Guitar players also can use fills in the same way, and they can be used to enhance your rhythm playing. Adding fills when writing or recording will allow you to inject a little extra creativity and personality into your rhythm parts.
As I've said many times in my previous blog posts (See RELATED CONTENT under my photo to the left), the production of rock and metal has become very stale and uncreative in recent years. Now that everyone uses Pro Tools, I would imagine that 95 percent of all the music you hear from established metal bands uses the copy-and-paste method for rhythm guitars.
While this is a great time-saver, and something that allows you to be consistent, the downside is that you lose a lot of expression and dynamics in your playing. As a result, I've started to make sure I resist the temptation to copy and paste while recording and use the opportunity to incorporate guitar fills whenever I see fit.

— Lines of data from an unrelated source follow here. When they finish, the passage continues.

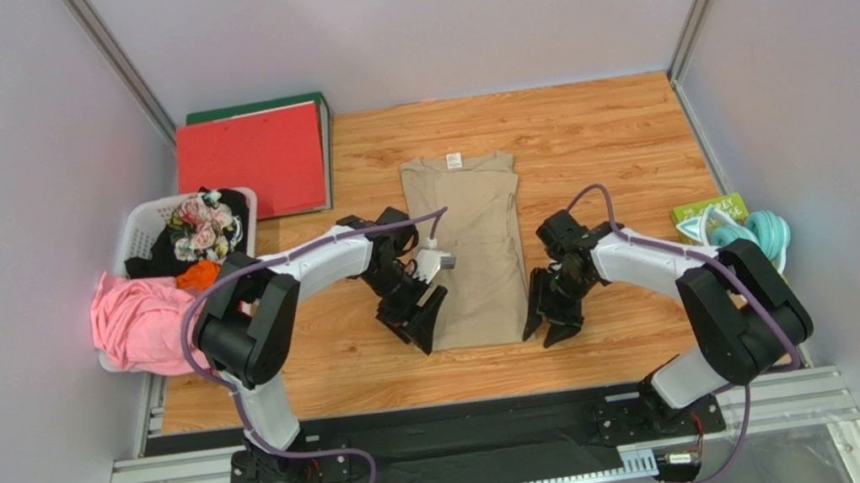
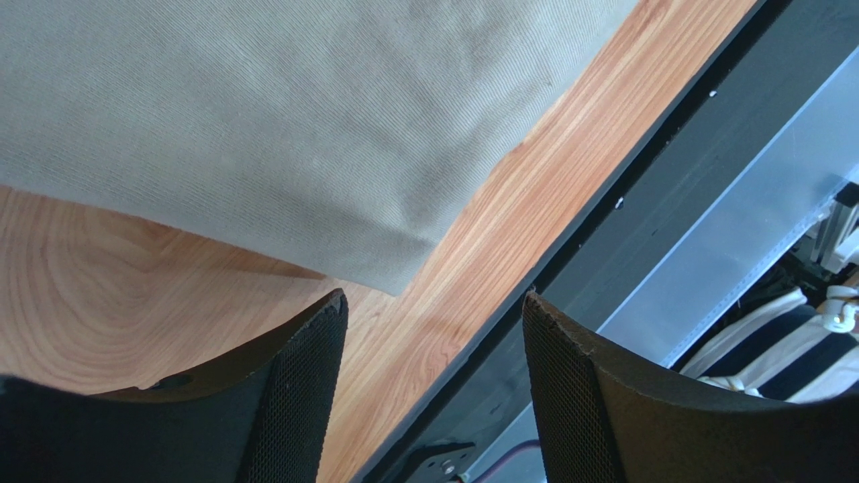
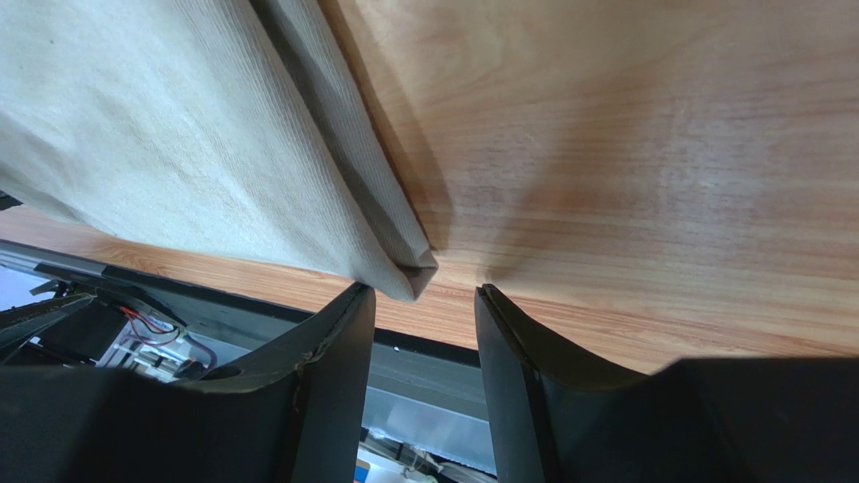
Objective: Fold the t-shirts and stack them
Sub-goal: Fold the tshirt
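Folded tan t-shirt (image 1: 472, 248), left gripper (image 1: 407, 328) at its 7 o'clock corner, right gripper (image 1: 547, 329) at 5 o'clock, both jaws apart

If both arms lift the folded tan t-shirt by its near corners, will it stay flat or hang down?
Probably hang: the t-shirt is thin ribbed cloth lying limp. Its stacked layers at the corner may slip apart. It looks light.

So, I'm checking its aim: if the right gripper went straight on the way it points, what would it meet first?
The right gripper would probably meet the near corner of the tan t-shirt first, just ahead of its open jaws, then the wooden table; depth is unclear.
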Robot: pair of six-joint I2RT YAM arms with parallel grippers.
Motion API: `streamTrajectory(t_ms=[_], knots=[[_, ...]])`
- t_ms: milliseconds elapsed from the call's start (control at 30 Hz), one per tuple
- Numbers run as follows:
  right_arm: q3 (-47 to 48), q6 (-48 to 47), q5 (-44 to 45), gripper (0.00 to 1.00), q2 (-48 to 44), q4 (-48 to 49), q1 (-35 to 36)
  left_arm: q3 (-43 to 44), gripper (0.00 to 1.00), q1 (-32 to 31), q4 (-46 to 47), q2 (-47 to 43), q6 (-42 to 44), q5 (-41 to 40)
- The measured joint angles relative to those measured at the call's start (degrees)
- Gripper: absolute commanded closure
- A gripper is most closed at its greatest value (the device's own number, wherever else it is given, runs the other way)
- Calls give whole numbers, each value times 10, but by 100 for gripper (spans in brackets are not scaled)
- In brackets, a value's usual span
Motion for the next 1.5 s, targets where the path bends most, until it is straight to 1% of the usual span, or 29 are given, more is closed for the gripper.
streamTrajectory(t_ms=[200, 500, 667, 800, 900, 1033, 1300, 1500], knots=[[2, -1, -1, 56, 10, 11, 0, -7, 29, 0, 11, 8, -7, 0], [11, -2, -9, 57, 29, 28, 0, -9, 29, 0, 14, 14, -19, 1], [12, -2, -14, 58, 30, 32, 0, -10, 35, 0, 16, 14, -26, -7], [12, -2, -16, 59, 30, 36, 0, -11, 40, 0, 20, 14, -45, -30], [12, -2, -19, 60, 30, 40, 0, -12, 41, -2, 23, 14, -58, -47], [12, -2, -22, 62, 30, 43, 0, -12, 44, -5, 24, 10, -71, -69], [9, -1, -25, 67, 30, 50, 0, -6, 47, -32, 22, 11, -86, -110], [6, 0, -26, 70, 29, 54, 0, -1, 48, -41, 21, 14, -88, -115]])
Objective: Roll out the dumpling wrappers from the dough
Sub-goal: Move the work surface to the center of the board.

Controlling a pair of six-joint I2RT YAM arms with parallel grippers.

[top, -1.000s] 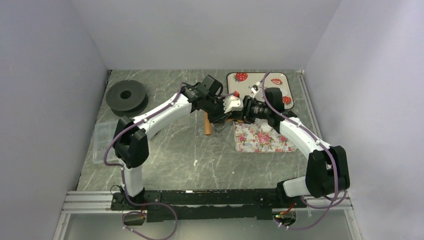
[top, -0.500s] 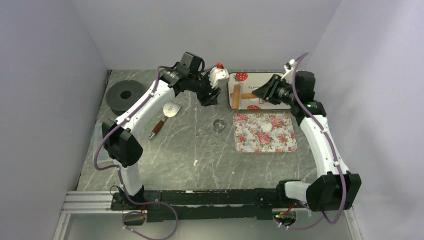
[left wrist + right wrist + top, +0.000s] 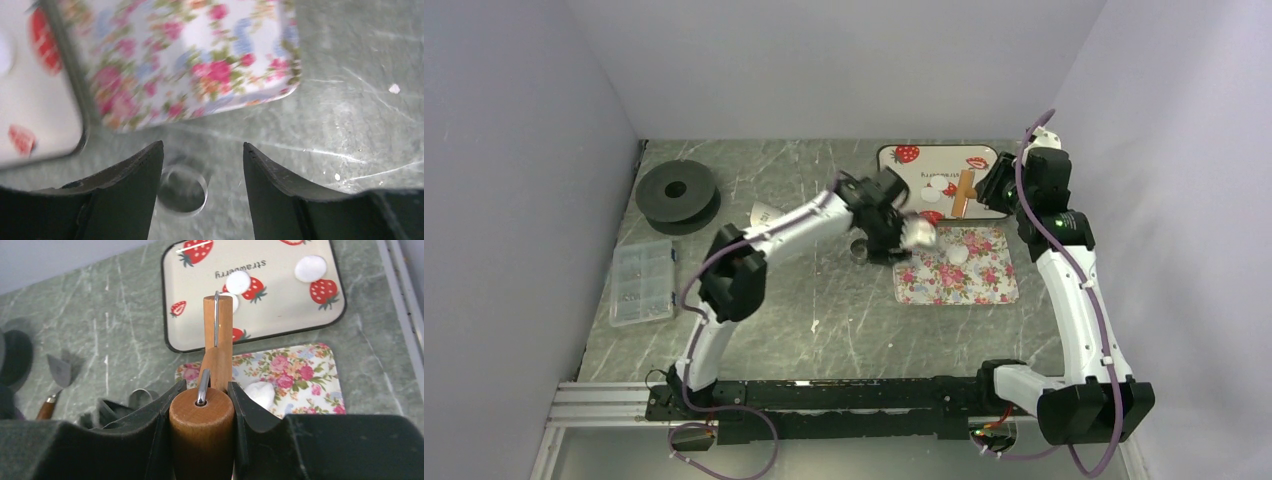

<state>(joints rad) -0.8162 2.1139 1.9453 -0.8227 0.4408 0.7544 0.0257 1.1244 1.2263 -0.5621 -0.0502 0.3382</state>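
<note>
My right gripper (image 3: 206, 386) is shut on the handle of a wooden roller (image 3: 218, 335) and holds it above the strawberry tray (image 3: 280, 315), also in the top view (image 3: 980, 190). Three white dumpling wrappers (image 3: 310, 268) lie on that tray, one partly hidden behind the roller. A white dough lump (image 3: 260, 392) sits on the floral mat (image 3: 305, 375). My left gripper (image 3: 202, 147) is open and low over the table by the mat's left edge (image 3: 886, 245). The metal ring cutter (image 3: 182, 189) lies between its fingers, close to the left one.
A black spool (image 3: 676, 190) stands at the back left. A clear parts box (image 3: 642, 282) lies by the left wall. A wooden-handled scraper (image 3: 60, 372) lies left of the ring cutter. Grey walls close in on three sides.
My left arm has swung from the back of the table forward and right, down around the ring cutter. My right gripper has shifted right with the roller, turning it more upright over the tray.
</note>
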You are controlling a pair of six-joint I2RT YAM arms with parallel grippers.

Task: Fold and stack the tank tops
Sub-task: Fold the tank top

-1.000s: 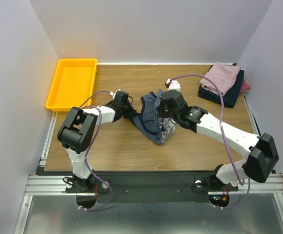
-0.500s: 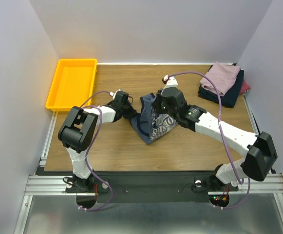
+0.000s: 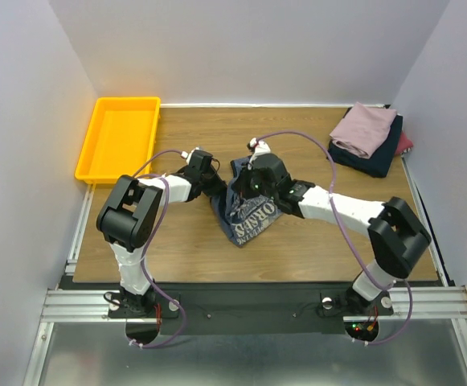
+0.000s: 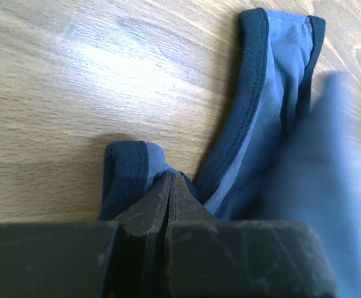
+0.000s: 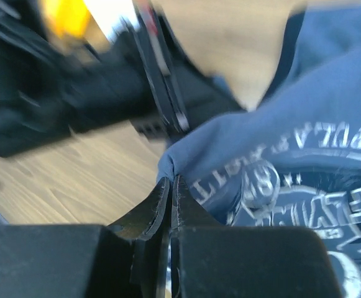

To illustrate my point, I have a sample of music from a song I recently recorded. The song features a riff that is played many times. To make the music more interesting, I made sure I didn't play the riff the same way twice. I've edited the song so that you just hear this riff repeated with all its variations. Sometimes the riff is played during a verse, in which case I minimized my fills so they don't distract from the vocals. In other cases, the riff is used in a more prominent position, in which case I played a more extravagant fill.
The techniques used for the fills in this example are pick scrapes, slides, harmonics, whammy bar dives and trills. Most of these are unique to the guitar, meaning they couldn't be performed on any other instrument.
I prefer fills like these because I like the guitar to sound like a guitar. That may sound strange, but there are certain characteristics and techniques exclusive to the guitar that make it a very expressive instrument. My advice would be to experiment when writing and recording to see if you can add anything to your riffs that might make them sound more expressive and less mechanical.
I want to end with another example of a song that uses guitar fills to enhance the music. This is a song by the band Blue Murder, which features John Sykes using many different fills over the same riff. This also leads me to the subject of next week's blog post, which is in response to several requests I've received. I will try to demonstrate how to execute pick harmonics with wide vibrato in the style of John Sykes.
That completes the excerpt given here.